### Required work:
The listing below holds a line with "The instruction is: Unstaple" and a line with "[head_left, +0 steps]". Reproduce those two lines exactly, plus everything between them.
(Beginning of Available data)
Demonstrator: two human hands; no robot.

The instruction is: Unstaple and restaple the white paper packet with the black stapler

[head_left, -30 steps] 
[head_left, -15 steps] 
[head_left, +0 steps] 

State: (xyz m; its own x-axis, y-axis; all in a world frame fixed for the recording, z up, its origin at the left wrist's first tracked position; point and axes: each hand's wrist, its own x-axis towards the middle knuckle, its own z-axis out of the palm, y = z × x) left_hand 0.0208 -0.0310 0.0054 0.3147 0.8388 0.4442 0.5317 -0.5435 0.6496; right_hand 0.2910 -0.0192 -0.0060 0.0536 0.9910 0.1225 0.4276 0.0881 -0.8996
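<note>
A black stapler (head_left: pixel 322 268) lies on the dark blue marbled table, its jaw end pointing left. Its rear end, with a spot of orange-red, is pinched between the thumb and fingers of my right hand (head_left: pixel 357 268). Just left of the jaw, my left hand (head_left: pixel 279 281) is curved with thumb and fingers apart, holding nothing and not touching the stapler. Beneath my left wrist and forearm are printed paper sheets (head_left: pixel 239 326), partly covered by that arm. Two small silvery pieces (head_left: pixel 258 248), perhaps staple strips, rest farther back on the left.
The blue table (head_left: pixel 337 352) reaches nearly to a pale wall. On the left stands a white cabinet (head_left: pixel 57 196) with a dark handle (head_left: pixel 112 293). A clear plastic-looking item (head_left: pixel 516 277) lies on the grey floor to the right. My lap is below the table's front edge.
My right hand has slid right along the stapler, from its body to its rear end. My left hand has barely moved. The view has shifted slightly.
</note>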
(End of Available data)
### Written reply:
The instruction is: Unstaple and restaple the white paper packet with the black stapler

[head_left, -30 steps] 
[head_left, -15 steps] 
[head_left, +0 steps] 

With this, there is nothing more to the exercise.